In this exercise, the data must be written out exactly.

-- SOURCE MATERIAL follows --

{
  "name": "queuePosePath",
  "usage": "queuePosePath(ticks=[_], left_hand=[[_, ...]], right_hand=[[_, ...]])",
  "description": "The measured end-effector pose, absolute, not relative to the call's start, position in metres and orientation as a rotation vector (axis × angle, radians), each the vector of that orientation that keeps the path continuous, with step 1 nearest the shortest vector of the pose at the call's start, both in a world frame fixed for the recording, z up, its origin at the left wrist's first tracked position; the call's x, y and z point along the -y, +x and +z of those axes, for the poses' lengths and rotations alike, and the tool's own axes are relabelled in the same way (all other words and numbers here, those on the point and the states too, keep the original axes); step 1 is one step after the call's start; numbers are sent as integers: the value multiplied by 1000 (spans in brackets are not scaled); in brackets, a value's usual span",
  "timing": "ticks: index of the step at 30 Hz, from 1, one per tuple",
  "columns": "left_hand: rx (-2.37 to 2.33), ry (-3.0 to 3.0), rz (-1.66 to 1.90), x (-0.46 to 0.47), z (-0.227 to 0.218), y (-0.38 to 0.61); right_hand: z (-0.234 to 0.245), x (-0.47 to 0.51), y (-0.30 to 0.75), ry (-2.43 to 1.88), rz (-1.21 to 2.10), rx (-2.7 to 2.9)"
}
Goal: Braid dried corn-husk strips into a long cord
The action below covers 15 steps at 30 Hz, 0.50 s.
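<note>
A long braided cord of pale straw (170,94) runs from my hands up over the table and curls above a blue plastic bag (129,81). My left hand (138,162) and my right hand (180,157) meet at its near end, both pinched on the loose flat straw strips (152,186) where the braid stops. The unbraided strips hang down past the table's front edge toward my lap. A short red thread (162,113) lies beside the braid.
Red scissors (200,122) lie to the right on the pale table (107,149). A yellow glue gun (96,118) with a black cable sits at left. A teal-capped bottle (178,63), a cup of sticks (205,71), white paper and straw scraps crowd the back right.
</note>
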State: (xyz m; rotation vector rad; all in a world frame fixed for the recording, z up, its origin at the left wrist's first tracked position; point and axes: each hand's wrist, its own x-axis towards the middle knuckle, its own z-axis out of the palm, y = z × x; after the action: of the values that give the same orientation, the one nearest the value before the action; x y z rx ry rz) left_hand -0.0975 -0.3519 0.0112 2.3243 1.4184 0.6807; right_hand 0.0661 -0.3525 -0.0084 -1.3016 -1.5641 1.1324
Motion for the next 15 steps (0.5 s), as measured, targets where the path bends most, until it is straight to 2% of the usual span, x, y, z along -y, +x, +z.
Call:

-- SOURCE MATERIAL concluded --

FINAL ANSWER:
{
  "name": "queuePosePath",
  "usage": "queuePosePath(ticks=[_], left_hand=[[_, ...]], right_hand=[[_, ...]])",
  "description": "The measured end-effector pose, absolute, not relative to the call's start, position in metres and orientation as a rotation vector (axis × angle, radians), each the vector of that orientation that keeps the path continuous, with step 1 nearest the shortest vector of the pose at the call's start, both in a world frame fixed for the recording, z up, its origin at the left wrist's first tracked position; the call's x, y and z point along the -y, +x and +z of those axes, for the poses' lengths and rotations alike, and the tool's own axes are relabelled in the same way (all other words and numbers here, those on the point and the states too, keep the original axes); step 1 is one step after the call's start; numbers are sent as integers: the value multiplied by 1000 (spans in brackets are not scaled); in brackets, a value's usual span",
  "timing": "ticks: index of the step at 30 Hz, from 1, one per tuple",
  "columns": "left_hand: rx (-2.37 to 2.33), ry (-3.0 to 3.0), rz (-1.66 to 1.90), x (-0.46 to 0.47), z (-0.227 to 0.218), y (-0.38 to 0.61); right_hand: z (-0.234 to 0.245), x (-0.47 to 0.51), y (-0.30 to 0.75), ry (-2.43 to 1.88), rz (-1.21 to 2.10), rx (-2.7 to 2.9)"
}
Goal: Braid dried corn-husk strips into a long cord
The action below covers 15 steps at 30 Hz, 0.50 s.
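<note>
A long braided cord of pale straw (170,94) runs from my hands up over the table and curls above a blue plastic bag (129,81). My left hand (138,162) and my right hand (180,157) meet at its near end, both pinched on the loose flat straw strips (152,186) where the braid stops. The unbraided strips hang down past the table's front edge toward my lap. A short red thread (162,113) lies beside the braid.
Red scissors (200,122) lie to the right on the pale table (107,149). A yellow glue gun (96,118) with a black cable sits at left. A teal-capped bottle (178,63), a cup of sticks (205,71), white paper and straw scraps crowd the back right.
</note>
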State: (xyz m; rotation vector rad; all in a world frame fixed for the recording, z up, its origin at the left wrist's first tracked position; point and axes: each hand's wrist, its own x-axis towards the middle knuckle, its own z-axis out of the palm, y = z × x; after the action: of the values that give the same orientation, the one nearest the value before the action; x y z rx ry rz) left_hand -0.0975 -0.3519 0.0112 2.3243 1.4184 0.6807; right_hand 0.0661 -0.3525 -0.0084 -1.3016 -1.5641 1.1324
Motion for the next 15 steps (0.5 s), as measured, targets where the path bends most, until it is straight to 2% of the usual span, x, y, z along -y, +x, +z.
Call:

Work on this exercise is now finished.